Размер шрифта
-
+

В следующем году в Иерусалиме. Рассказы и миниатюры - стр. 15

– Сареле! – кинулся к ней муж, две недели назад Сара и Янкель стояли под хупой, а сегодня он наткнулся грудью на козачью пику и оседал на пол рядом с тестем.

Заходя в соседнюю хату, казаки разрядили в хрипящего на веревке пса два пистолета.

– Ну, жидовня, целуйте крест православный и айда к купели в церковь! Не ма хенца?!

Ну, не обессудьте, – взрослых в семье Мотла Берковича вывели во двор, где споро повесили на приготовленных веревках: на перекладине ворот уместилось сразу трое, еще двоим нашли место на суку старой тютины, что росла перед домом. Мелочь пузатую, что голосила в доме, бегая без штанов, просто рубанули по разу саблями – от визга можно было оглохнуть.

В тупичке стоял домишко Пинхуса, самого хозяина уложили саблей, предварительно сунув ему в лицо крест, целовать который Пинхус отказался. Жену его Лею оставили кричать и плакать над трупом, а пятерых дочек, младшей исполнилось четырнадцать, старшей – двадцать два, вывели из дома на улицу, тридцать казаков помоложе окружили их плотным кольцом.

– Красавицы, козачество желает вас угостить! Кто из вас выпьет чарку доброй водки и закусит славной колбасой, приготовленной с чесноком и перцем? Ей-богу лучшей колбасы не найти на всей Украине, сам хряка откармливал, да для доброго дела три дня назад и зарезал. Петро, неси горилку, неси кружки, тащи колбасу! Что говорят? Не волям, говорят?! Ну, втеди, братцы, тащи из дома перины, вали их прямо на дорогу, мы их сейчас через другое место казачьей колбасой угощать будем!

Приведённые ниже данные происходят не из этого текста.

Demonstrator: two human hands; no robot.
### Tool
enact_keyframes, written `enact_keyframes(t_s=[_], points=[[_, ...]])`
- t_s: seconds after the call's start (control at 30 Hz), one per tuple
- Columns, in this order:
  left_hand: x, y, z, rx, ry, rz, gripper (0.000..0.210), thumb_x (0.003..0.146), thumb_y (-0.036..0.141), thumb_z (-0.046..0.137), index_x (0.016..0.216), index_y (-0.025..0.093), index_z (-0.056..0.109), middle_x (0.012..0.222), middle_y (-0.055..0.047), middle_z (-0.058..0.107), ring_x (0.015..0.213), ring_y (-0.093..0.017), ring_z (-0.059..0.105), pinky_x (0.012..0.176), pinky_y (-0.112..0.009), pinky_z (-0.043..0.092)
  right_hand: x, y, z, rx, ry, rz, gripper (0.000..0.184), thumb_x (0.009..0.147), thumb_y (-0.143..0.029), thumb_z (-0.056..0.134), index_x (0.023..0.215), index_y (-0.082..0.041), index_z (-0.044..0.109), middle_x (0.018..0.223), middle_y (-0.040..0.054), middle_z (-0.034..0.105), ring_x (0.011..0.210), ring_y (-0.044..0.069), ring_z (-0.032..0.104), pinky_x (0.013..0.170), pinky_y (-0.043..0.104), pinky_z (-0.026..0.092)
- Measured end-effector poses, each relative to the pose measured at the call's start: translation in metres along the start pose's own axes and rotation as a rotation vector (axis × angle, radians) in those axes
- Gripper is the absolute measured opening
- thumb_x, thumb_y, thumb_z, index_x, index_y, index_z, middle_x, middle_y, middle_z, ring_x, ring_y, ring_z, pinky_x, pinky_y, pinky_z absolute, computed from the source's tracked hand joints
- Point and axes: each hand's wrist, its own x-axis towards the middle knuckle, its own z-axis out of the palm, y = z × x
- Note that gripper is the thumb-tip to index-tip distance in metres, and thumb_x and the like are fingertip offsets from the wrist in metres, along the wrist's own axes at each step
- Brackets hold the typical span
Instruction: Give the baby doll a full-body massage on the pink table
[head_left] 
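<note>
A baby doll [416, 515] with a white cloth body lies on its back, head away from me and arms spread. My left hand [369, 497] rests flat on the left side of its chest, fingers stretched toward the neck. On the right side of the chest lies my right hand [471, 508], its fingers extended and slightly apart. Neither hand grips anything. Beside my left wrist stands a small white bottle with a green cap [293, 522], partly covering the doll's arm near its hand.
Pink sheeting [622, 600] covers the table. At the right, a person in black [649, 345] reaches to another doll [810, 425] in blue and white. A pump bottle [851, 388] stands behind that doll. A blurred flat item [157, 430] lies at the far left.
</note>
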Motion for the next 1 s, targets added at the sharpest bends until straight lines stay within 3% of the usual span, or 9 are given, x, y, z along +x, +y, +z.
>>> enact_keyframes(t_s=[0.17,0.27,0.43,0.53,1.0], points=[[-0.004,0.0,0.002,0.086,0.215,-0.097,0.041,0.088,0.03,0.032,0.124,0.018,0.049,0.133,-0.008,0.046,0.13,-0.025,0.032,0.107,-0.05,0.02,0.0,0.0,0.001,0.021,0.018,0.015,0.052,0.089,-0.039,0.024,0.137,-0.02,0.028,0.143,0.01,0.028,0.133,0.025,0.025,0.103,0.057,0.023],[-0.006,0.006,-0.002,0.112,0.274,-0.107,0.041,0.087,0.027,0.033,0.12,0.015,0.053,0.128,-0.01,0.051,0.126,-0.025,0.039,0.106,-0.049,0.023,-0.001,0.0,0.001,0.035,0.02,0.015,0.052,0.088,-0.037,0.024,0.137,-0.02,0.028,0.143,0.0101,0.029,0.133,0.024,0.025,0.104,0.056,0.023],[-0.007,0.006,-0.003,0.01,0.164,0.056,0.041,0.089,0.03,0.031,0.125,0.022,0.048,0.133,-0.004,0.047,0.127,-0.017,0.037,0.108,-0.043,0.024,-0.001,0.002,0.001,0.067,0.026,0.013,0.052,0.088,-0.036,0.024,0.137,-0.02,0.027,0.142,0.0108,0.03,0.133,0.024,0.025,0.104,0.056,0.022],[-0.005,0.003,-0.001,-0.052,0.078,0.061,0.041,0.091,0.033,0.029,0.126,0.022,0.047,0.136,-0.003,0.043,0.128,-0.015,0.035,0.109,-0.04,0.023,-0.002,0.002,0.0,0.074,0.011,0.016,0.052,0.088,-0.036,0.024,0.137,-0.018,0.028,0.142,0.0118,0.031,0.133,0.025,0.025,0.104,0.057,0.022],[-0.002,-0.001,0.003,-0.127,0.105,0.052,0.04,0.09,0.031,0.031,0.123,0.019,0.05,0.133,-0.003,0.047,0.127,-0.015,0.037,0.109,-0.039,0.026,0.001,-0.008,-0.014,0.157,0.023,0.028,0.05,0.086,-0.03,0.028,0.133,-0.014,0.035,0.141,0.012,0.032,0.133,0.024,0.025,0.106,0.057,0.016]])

Затрещали разрываемые сорочки, плачущие в голос сестры были повалены на тряпье прямо на улице, девичья кровь текла по бедрам, горилка – по козачьим лицам, лилась на грудь, на живот.

– А вот давай, Микола, тренироваться в сече. Кто с одного раза не сможет жиденку голову срубить – тот баба и должен ты будешь мне перстень свой отдать!

– Чего это я баба?! Ты ври – не завирайся, а ставь против моего перстня пистолю, которую ты из Крыма привез, которая вся в узорчатых накладках да каменьях! – живо откликнулся на предложение Петра Хорунжего Микола Непийвода.

Друзья-помощники стали по двое подводить еврейских мальчиков 10—13 лет к Петру и Миколе. Те стояли с саблями наголо, скинув кафтаны, сабли сверкали в воздухе, описывая круги. «Раз! Раз!» – еврейчики охнуть не успели, громко ойкнул кто-то из ожидающих своей очереди. «Раз! Раз!» – славная работа, худенькие шеи легко рубились. «Раз!» «Микола!» – кто-то окликнул молодца, Микола покосился на голос, сабля пошла криво и всего лишь срезала у Мотеле левое ухо.

– Ой-ёй-ёй-ёй! – заорал Мотеле во весь голос, прижимая руку к ране на голове и пытаясь поднять отрезанное ухо из уличной пыли.

– Ой-ой! – заверещала вся ребятня, которую приготовили к расправе.

– Ой, дупа пердолёна! – выругался Микола и одним ударом снес Мотлу голову.

– Ну, Микола, уговор – отдавай перстень! – а тот с одного удара валил и валил еврейские головы – Бореле, Гиршеле, Хаймеле…

Прямо на улицу выносили книги из еврейских хат, складывали костер. Туда же подбрасывали свитки Торы, отламывали мезузы от косяков дверей и тоже бросали в костер. Смоченный горилкой из ведерной бутыли, костер хорошо разгорался. Кто-то из козаков пытался бросить в него и мебель, но православные не дали гореть мебели – растащили по хатам. Из дома в дом сновали женщины и мужчины, в хохлячьи мазанки перекочевывала посуда, сундуки, перины и тряпье – вещи полезные, а евреям все одно уже не нужные.